* _Brief_:
Within the material below, transcribe exactly the lines from the one holding "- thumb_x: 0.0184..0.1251" through the one holding "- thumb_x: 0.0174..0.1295", keeping both ends and skipping the rest.
-- Recorded information follows --
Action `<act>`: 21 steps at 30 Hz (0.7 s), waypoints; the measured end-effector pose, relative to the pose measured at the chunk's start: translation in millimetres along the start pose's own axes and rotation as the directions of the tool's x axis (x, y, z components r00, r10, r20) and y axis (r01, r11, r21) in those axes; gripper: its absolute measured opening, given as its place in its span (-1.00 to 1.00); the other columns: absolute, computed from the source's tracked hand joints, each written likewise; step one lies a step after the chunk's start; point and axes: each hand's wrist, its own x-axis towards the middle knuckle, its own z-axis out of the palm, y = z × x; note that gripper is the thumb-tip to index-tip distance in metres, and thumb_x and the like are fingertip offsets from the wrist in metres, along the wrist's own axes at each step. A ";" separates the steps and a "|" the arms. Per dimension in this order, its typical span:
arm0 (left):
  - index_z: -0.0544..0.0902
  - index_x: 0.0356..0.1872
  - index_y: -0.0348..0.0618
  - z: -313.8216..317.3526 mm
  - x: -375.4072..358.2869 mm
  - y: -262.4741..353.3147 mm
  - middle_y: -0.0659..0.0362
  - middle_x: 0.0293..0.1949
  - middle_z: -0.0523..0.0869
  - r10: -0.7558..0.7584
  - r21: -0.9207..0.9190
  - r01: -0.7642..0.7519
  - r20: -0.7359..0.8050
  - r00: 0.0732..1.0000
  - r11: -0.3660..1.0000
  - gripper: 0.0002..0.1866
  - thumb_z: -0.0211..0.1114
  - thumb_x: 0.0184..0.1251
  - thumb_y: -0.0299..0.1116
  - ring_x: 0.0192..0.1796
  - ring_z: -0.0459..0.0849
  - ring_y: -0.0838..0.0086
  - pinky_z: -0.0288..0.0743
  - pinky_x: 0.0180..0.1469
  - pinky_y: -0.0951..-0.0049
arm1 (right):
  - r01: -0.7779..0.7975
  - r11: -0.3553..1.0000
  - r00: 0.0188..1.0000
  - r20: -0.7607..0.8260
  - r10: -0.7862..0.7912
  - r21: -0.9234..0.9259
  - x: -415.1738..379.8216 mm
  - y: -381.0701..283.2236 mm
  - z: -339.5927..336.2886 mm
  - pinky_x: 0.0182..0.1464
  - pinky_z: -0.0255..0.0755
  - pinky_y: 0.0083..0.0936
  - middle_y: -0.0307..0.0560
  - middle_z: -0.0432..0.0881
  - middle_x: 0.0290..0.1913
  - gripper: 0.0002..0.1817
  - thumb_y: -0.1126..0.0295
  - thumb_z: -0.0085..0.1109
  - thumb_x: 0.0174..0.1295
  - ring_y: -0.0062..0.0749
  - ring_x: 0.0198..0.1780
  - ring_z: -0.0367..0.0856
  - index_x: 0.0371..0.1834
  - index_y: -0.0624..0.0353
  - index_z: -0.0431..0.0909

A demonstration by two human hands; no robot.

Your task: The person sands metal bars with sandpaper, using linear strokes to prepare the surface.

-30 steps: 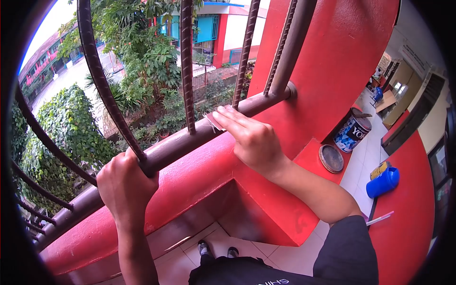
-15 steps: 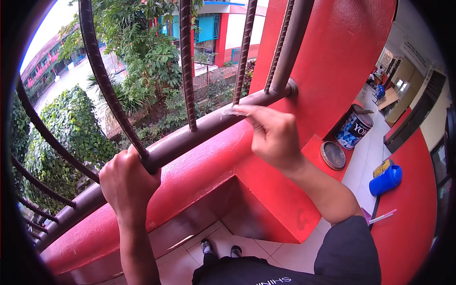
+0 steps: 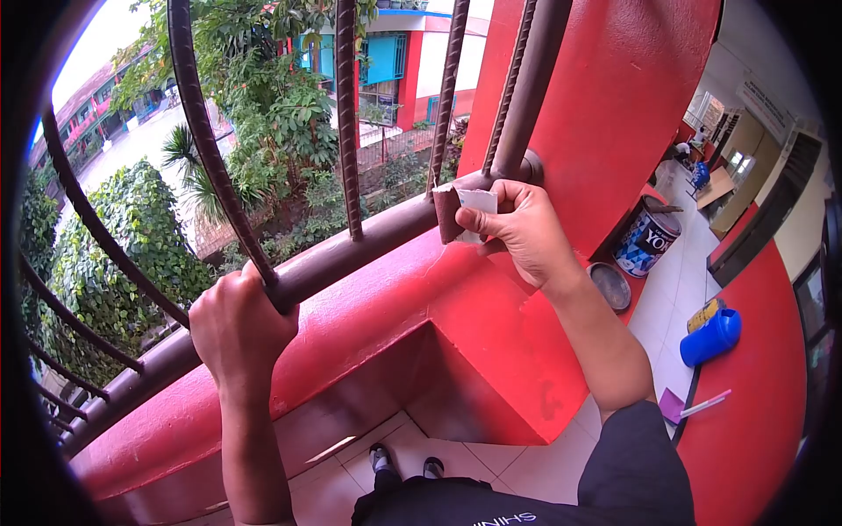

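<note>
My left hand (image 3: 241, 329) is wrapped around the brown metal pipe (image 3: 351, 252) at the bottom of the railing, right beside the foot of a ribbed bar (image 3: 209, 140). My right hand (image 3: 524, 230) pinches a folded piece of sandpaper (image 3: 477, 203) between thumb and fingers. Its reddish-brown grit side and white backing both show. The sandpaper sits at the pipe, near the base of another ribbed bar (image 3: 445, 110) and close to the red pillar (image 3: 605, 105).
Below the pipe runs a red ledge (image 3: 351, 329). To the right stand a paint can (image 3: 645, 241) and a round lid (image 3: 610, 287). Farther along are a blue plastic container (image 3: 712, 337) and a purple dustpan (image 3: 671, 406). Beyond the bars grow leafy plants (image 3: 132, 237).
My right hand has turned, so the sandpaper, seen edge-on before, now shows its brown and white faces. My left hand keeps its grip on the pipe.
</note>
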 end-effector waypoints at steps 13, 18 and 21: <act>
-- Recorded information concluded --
* _Response for this exercise_:
  - thumb_x: 0.0184..0.1251
  - thumb_y: -0.0299..0.1116
  - ring_x: 0.0192..0.1796
  - ring_z: -0.0459..0.0849
  - ring_y: -0.0838..0.0086
  - pinky_z: -0.0288..0.0743
  - pinky_x: 0.0180..0.1469
  - pinky_y: -0.0951..-0.0049
arm1 (right):
  - r01: -0.7779..0.7975
  - r11: -0.3553..1.0000
  - r00: 0.0188..1.0000
  - r20: -0.7607..0.8260
  - r10: -0.7862..0.7912
  - r21: -0.9234..0.9259
  - x: -415.1738..379.8216 mm
  - y: -381.0701..283.2236 mm
  - z: -339.5927..336.2886 mm
  - pinky_x: 0.0182..0.1464
  - pinky_z: -0.0255..0.0755
  - pinky_y: 0.0083..0.0936
  - middle_y: -0.0307..0.0560
  - middle_z: -0.0432..0.0881
  - middle_x: 0.0290..0.1913
  - gripper: 0.0002..0.1817
  - thumb_y: -0.1126..0.0295
  - thumb_z: -0.0085..0.1109
  - thumb_x: 0.0174..0.1295

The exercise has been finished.